**What you will do:** Only one stretch of the data below should be repeated: the lines from the line containing "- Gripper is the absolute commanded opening" through the line containing "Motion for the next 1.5", inclusive, exactly as they are.
==*==
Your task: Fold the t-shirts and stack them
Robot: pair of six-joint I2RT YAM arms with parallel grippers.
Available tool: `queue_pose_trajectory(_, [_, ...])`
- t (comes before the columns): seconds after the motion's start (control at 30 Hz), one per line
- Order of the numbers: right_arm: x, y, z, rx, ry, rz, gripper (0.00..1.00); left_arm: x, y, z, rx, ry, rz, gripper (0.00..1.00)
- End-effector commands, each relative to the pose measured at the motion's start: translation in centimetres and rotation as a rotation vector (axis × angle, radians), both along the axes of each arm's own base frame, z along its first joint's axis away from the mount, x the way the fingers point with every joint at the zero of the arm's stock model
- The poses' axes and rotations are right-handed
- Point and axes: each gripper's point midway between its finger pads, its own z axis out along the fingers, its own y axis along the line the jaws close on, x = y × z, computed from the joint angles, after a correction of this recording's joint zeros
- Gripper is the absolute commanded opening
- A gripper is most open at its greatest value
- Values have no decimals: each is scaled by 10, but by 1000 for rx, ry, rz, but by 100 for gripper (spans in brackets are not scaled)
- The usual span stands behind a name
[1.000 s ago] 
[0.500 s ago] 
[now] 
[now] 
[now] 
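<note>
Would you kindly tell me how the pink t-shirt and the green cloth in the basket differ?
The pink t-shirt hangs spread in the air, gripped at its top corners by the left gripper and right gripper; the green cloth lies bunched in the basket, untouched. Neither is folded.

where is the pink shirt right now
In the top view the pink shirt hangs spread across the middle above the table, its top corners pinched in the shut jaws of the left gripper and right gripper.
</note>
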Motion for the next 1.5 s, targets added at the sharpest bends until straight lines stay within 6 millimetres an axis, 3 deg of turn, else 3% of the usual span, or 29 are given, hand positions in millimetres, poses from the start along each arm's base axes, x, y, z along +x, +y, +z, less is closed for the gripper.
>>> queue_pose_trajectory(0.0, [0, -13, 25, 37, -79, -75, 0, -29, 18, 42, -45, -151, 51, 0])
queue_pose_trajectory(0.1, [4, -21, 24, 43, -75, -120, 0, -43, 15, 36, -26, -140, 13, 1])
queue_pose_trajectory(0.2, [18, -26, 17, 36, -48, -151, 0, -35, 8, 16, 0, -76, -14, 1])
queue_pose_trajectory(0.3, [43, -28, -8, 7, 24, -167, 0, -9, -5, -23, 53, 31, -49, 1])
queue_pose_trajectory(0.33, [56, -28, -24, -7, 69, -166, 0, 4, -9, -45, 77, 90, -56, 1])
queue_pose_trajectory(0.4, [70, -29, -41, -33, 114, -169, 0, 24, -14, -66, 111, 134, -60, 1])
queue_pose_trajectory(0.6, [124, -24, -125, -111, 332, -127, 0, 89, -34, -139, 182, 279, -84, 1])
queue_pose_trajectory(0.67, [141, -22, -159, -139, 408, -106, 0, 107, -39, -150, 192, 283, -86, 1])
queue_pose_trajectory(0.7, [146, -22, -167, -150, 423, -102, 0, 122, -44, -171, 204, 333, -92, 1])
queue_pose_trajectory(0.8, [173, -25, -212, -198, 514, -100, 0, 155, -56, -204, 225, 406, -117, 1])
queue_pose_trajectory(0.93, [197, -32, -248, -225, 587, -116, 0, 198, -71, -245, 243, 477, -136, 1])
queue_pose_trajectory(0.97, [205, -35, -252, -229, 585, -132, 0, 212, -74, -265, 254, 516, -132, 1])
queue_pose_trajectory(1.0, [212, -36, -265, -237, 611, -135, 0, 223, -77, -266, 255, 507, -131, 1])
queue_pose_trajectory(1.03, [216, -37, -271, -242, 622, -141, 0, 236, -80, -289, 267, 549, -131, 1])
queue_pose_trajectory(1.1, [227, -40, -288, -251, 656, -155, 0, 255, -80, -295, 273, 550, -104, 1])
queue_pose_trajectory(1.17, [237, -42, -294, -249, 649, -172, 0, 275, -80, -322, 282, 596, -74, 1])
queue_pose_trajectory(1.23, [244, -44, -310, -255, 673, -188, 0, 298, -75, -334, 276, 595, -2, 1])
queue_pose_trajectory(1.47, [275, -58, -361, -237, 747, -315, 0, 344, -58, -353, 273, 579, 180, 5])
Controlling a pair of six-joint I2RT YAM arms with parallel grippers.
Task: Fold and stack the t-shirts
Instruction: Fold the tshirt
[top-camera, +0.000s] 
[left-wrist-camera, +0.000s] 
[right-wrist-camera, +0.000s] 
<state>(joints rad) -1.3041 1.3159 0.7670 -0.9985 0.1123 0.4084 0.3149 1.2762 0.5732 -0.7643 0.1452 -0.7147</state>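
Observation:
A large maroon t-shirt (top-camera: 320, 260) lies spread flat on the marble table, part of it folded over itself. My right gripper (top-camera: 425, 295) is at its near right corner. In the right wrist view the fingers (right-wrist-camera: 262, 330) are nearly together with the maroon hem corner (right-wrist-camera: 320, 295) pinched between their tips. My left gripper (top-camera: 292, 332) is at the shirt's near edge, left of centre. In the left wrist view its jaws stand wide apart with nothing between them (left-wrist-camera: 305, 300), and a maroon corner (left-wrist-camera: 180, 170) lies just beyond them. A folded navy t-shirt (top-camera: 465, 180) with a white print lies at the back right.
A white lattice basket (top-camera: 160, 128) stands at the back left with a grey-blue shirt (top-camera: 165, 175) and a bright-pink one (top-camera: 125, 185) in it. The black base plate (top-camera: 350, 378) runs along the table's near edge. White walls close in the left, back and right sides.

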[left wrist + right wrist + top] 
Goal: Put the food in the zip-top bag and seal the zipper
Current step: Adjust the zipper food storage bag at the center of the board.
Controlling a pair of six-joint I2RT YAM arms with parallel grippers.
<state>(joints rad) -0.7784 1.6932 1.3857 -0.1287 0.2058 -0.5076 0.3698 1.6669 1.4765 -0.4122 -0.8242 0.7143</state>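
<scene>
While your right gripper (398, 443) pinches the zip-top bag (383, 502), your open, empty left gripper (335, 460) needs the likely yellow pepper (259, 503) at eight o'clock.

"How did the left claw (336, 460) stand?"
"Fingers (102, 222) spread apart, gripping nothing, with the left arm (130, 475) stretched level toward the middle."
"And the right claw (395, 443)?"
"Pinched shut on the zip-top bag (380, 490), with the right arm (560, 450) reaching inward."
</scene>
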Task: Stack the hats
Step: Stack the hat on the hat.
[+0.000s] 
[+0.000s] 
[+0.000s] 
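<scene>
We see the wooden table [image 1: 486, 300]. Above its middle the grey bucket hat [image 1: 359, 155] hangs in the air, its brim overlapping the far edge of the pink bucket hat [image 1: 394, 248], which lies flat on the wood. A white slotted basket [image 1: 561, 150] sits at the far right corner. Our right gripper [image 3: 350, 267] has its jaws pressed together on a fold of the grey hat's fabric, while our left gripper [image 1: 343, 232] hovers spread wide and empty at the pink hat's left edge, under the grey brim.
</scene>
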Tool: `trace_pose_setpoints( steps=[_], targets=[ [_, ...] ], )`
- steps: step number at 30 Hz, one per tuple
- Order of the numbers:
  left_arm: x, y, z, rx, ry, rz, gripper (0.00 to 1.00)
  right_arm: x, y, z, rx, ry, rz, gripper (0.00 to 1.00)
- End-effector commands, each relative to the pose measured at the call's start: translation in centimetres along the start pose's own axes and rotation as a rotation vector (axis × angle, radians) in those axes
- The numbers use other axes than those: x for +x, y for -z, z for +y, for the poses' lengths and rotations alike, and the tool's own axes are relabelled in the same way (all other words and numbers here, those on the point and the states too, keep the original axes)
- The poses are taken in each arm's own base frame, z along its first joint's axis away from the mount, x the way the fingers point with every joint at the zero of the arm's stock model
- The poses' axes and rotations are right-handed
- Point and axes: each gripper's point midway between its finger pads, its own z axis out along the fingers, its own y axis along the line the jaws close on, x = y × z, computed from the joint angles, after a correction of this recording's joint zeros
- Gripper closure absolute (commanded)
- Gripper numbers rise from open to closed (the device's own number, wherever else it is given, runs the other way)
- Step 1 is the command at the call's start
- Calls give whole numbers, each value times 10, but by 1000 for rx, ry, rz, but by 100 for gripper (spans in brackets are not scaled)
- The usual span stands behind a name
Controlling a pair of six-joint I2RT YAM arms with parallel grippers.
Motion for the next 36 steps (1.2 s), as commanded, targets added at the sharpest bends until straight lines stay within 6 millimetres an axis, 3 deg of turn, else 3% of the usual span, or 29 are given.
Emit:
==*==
**Response area:**
- Gripper is the absolute commanded opening
- A gripper is most open at its greatest value
- Values have no decimals: each is scaled by 10, but by 1000 for rx, ry, rz, but by 100 for gripper (spans in brackets are not scaled)
- The usual span stands behind a name
[1.000 s ago] 
[0.500 s ago] 
[now] 
[now] 
[now] 
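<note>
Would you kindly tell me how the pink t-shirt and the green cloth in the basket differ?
The pink t-shirt hangs spread in the air, gripped at its top corners by the left gripper and right gripper; the green cloth lies bunched in the basket, untouched. Neither is folded.

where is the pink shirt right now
In the top view the pink shirt hangs spread across the middle above the table, its top corners pinched in the shut jaws of the left gripper and right gripper.
</note>
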Motion for the next 1.5 s, targets added at the sharpest bends until straight lines stay within 6 millimetres an axis, 3 deg of turn, else 3% of the usual span, or 29 are given, hand positions in millimetres, poses from the start along each arm's base axes, x, y, z along +x, +y, +z, less is closed for the gripper.

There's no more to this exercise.